→ **EXERCISE DETAILS**: Begin at the line below that has "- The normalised" and stop after the line that has "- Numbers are". Please restate only those lines, word for word.

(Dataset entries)
• • •
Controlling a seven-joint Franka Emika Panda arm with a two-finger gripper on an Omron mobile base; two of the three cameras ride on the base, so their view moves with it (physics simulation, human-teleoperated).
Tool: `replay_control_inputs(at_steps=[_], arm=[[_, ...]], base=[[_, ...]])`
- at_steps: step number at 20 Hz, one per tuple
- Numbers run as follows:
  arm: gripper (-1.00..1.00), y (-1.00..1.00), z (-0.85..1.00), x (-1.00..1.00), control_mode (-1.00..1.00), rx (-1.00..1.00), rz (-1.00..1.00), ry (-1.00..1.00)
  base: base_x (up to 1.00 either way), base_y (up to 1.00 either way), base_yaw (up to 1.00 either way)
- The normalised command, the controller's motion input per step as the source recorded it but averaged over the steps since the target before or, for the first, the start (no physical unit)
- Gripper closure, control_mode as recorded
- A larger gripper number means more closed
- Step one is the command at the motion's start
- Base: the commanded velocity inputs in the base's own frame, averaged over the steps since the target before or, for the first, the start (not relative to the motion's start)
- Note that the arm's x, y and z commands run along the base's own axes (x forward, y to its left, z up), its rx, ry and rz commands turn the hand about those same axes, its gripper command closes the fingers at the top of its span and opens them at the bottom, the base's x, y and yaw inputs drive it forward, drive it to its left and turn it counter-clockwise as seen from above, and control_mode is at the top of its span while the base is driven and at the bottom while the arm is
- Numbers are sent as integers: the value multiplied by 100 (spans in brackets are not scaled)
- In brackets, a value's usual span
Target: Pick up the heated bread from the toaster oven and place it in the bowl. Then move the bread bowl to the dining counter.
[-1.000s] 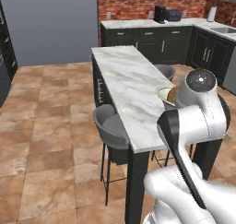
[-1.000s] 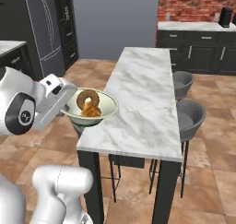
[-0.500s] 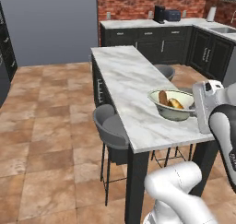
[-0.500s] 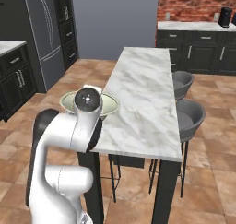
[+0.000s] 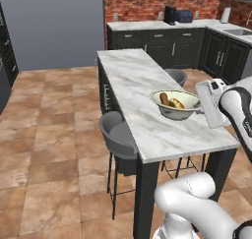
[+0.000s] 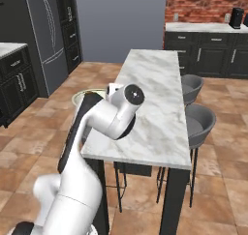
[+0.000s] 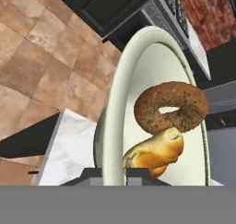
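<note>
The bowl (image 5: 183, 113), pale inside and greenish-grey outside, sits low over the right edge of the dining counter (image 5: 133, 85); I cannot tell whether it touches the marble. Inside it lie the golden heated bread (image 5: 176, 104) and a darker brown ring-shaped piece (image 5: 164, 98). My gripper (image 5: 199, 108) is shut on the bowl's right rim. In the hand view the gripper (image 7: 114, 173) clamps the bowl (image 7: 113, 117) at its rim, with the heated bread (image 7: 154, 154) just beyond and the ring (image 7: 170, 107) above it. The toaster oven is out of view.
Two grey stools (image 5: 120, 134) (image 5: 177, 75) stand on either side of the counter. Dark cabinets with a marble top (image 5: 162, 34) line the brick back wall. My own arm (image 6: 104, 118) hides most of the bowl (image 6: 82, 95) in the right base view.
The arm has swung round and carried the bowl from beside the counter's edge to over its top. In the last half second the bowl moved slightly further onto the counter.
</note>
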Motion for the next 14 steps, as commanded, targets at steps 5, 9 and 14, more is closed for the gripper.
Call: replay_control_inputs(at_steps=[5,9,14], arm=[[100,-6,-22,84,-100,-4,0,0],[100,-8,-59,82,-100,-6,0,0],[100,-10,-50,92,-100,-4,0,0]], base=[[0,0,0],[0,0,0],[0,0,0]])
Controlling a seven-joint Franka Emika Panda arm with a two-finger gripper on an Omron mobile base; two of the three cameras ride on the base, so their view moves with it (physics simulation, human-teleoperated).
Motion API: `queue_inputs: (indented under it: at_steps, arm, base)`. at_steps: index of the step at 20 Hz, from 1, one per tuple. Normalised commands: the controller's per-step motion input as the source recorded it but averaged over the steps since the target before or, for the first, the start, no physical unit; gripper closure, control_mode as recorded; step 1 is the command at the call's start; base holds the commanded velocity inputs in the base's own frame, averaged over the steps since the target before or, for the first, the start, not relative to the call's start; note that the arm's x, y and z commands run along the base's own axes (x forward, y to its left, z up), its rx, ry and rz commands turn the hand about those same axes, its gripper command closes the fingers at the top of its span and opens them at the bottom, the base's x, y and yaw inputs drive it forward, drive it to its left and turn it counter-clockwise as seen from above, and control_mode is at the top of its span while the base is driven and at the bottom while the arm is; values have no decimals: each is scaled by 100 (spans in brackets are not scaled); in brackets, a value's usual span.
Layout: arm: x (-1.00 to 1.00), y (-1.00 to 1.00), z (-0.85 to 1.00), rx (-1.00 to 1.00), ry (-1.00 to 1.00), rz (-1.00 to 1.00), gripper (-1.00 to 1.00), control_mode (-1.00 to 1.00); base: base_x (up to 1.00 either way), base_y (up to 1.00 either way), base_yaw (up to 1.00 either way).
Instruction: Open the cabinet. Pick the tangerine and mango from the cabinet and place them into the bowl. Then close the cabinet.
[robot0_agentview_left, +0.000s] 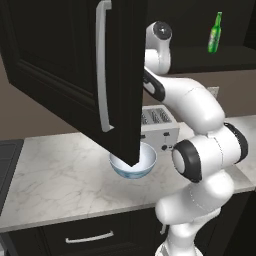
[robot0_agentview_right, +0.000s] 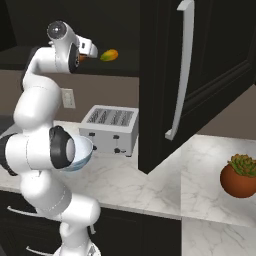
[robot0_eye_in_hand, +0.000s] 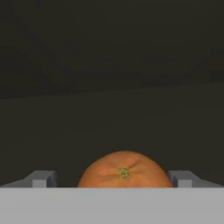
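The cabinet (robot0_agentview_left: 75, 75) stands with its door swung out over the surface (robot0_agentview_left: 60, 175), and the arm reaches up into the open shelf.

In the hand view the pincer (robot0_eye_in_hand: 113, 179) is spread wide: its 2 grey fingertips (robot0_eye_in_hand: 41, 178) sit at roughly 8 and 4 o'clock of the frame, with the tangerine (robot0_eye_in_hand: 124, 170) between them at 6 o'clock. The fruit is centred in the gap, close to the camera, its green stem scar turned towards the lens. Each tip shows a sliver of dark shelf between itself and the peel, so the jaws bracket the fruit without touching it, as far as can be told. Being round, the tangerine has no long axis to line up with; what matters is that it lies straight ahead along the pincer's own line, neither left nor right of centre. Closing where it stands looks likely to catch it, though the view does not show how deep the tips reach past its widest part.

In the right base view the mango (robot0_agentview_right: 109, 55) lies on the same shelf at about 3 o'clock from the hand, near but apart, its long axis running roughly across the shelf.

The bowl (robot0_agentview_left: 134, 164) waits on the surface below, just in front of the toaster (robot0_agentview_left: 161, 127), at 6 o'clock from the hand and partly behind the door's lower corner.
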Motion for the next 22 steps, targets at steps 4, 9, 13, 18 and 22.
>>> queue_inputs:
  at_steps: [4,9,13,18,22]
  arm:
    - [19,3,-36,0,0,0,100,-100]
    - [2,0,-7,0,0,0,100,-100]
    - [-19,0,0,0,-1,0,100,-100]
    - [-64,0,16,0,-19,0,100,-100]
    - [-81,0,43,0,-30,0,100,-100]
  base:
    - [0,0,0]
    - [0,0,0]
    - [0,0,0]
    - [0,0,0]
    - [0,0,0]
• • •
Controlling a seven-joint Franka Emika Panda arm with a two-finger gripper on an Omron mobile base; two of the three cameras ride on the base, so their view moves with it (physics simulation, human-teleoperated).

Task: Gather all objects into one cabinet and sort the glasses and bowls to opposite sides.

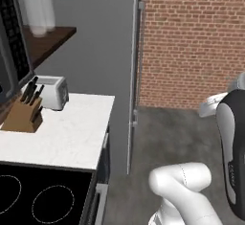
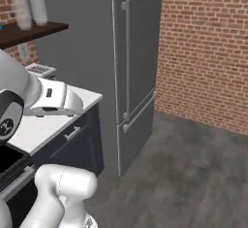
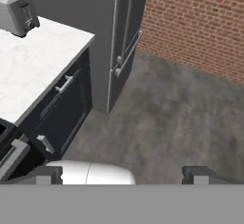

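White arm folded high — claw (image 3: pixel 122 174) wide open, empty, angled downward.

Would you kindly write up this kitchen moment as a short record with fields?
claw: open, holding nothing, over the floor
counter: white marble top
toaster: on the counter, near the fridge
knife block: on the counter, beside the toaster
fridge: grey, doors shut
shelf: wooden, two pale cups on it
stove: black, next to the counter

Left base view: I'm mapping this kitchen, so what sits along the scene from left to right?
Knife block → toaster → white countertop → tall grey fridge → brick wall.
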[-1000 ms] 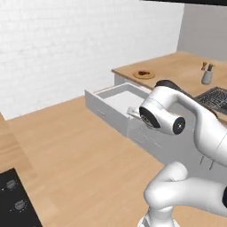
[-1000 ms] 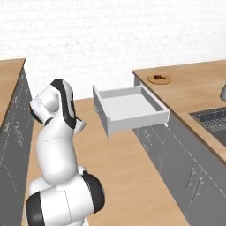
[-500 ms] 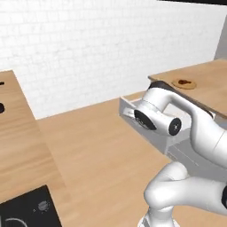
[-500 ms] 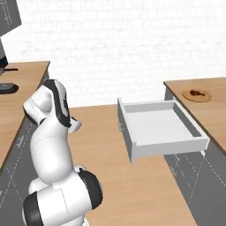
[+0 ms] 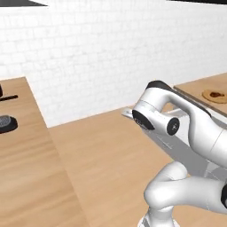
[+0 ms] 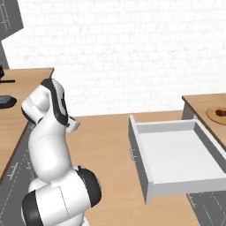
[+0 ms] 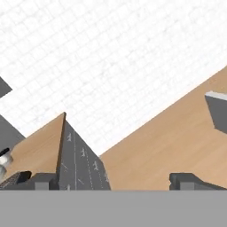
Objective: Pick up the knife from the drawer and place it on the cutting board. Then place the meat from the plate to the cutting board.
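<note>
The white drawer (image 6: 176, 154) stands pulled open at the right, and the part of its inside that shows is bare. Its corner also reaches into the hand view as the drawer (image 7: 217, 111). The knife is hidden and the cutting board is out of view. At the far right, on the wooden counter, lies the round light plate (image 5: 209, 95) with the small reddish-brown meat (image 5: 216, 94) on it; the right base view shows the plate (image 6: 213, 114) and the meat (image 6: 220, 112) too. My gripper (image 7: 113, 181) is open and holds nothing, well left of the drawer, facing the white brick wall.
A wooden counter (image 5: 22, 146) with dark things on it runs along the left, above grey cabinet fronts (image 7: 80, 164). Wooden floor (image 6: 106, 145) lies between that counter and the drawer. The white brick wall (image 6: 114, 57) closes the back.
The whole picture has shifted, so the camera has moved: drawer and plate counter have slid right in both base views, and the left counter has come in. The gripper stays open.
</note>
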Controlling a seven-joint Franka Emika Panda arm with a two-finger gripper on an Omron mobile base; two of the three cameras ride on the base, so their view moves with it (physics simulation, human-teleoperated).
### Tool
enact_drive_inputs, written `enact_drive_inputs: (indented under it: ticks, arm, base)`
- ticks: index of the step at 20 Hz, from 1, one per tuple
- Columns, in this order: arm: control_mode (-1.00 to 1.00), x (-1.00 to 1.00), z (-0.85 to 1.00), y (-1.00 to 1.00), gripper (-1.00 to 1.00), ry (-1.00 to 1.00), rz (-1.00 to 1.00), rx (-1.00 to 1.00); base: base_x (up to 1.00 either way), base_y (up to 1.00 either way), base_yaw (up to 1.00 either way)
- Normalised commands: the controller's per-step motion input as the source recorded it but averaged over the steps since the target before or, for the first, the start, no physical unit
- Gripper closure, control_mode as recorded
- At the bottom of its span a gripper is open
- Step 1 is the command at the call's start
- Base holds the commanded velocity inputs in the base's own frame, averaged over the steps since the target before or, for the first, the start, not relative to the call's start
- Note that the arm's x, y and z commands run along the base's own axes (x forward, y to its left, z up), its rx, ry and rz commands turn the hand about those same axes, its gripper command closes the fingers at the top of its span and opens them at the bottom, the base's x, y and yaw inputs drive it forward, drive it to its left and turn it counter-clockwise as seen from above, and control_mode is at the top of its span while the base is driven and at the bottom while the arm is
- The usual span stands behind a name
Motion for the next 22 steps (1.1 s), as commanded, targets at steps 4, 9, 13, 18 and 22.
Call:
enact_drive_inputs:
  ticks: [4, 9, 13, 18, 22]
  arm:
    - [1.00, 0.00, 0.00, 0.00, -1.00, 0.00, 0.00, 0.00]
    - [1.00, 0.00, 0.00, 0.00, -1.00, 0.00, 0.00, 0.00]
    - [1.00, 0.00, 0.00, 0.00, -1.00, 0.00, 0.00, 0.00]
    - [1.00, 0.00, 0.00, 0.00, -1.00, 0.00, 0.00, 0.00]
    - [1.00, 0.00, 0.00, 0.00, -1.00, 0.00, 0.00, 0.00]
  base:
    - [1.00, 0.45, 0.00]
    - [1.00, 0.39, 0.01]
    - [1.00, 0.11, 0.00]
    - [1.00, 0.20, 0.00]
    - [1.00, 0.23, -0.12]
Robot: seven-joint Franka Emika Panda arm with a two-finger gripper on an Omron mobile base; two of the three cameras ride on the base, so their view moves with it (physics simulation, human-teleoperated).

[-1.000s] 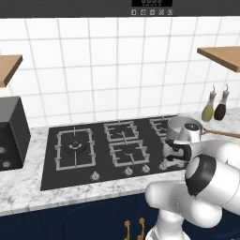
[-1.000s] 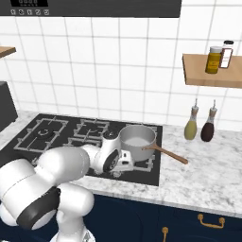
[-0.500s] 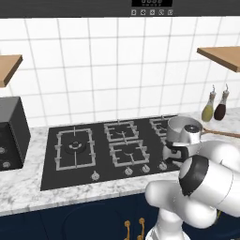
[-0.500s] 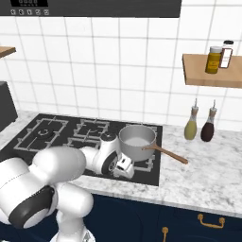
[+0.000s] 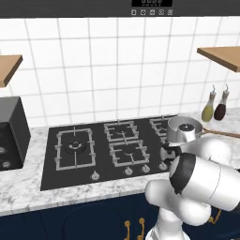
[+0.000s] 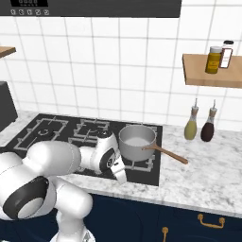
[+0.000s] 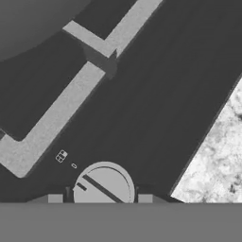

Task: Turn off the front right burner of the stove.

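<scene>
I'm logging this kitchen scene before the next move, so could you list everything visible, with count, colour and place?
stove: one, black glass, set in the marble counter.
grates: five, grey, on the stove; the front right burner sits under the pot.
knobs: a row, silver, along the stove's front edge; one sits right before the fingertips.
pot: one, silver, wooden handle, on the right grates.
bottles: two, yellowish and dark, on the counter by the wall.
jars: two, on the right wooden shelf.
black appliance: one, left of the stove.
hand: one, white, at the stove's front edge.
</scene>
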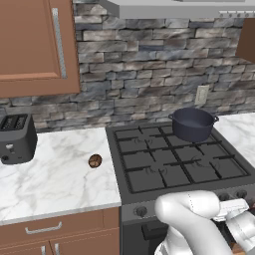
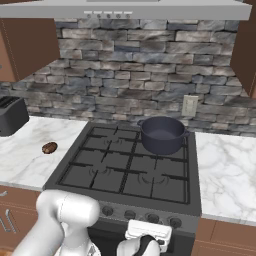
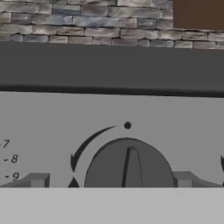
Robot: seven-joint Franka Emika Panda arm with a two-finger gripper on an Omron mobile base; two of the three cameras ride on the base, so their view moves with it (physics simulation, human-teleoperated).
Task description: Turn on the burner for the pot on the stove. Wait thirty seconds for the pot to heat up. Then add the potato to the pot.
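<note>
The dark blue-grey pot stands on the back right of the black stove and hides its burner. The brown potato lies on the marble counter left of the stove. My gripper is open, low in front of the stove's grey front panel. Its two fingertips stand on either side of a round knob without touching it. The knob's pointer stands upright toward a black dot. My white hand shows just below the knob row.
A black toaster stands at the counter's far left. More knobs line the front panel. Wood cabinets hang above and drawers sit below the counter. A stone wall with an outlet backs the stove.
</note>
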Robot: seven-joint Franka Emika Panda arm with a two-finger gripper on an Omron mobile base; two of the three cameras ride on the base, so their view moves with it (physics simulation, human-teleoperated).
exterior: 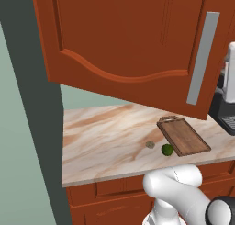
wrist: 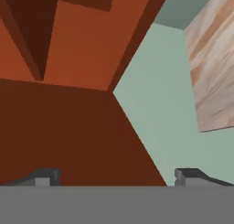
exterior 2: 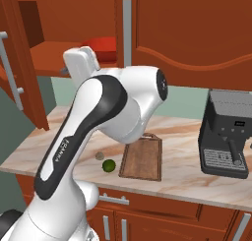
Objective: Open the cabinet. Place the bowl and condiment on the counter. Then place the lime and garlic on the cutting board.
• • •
→ **ANSWER AREA**:
- The normalised command, the controller's motion input per step as the source recorded it but averaged over the steps since the target before or, for the first, the start (no physical unit)
- Gripper closure, control_mode as recorded
- A larger gripper number means more closed
- Step one is the command at the motion's start
- Base: the commanded velocity inputs in the base's own frame, averaged over the steps since the target before or, for the first, the start (not relative to the motion's start)
- Note that the arm's x, y and z commands run along the base's own axes (x forward, y to its left, z up), its rx, ry and rz commands turn the hand about those same axes, its gripper command closes the fingers at the top of its span and opens them at the bottom, the base's x, y and yaw inputs drive it forward, drive it to its left and turn it counter-clockwise as seen from above, and control_mode is at the top of its span while the base is driven and at the bottom while the arm is
- Numbers are sent as integers: the value multiplied by 100 (spans in brackets are not scaled)

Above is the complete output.